Monday, March 17, 2008

Smaller Classes Don't Close Learning Gap, Study Finds

By Jay Mathews
Washington Post Staff Writer
Monday, March 10, 2008; Page B02

For 20 years, a large study of class size in Tennessee, known as Project STAR, has raised hopes that reducing the number of children in inner-city classrooms to 17 or fewer would yield significant increases in achievement. It was by far the most authoritative finding in favor of reducing class size and was generally considered one of the most important educational studies of its time.

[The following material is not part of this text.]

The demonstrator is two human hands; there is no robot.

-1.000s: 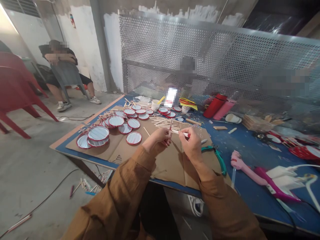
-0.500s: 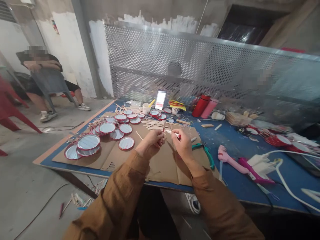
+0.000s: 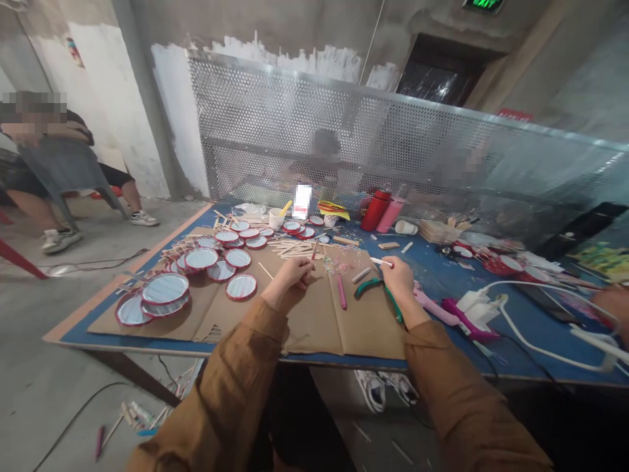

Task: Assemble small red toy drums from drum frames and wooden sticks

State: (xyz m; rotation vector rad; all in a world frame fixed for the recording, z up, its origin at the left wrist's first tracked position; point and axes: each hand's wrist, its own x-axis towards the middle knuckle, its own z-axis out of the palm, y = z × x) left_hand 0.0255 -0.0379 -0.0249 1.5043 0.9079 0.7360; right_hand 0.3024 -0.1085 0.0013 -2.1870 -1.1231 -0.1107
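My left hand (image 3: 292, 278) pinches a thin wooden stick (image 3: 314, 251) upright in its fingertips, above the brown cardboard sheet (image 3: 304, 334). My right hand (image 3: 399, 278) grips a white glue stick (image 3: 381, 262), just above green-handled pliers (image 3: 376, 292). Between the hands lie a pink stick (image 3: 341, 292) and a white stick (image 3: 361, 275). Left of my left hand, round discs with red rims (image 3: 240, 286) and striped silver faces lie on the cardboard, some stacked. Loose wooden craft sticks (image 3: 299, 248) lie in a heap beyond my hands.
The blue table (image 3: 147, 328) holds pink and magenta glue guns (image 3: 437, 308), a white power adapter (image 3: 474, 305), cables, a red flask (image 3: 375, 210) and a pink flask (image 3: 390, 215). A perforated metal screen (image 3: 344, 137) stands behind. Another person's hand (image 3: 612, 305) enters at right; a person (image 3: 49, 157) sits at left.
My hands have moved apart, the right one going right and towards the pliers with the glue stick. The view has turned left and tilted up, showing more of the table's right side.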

But a Northwestern University researcher, looking closely at the same data on thousands of students from kindergarten through third grade in 79 schools, has concluded that high achievers benefited more from the small classes than low achievers. Since low-income students in urban neighborhoods have lower achievement, on average, than students from more affluent families, the finding in the March issue of Elementary School Journal contradicts assumptions that class size reduction might have a significant effect on the gap between rich and poor students.

Read more HERE


Anonymous said...

An article in today's USA Today (3/25)would seem to contradict this study although it does include the caveat that teachers also need to teach like they have a smaller class. It states that smaller classes allow teachers to forge relationships with students that increase learning. However if teachers don't do that and continue to teach as though their class is large the impact is minimal.

Anonymous said...

I can't find the link to the article online but it's on page 4 of the Life Section in today's edition.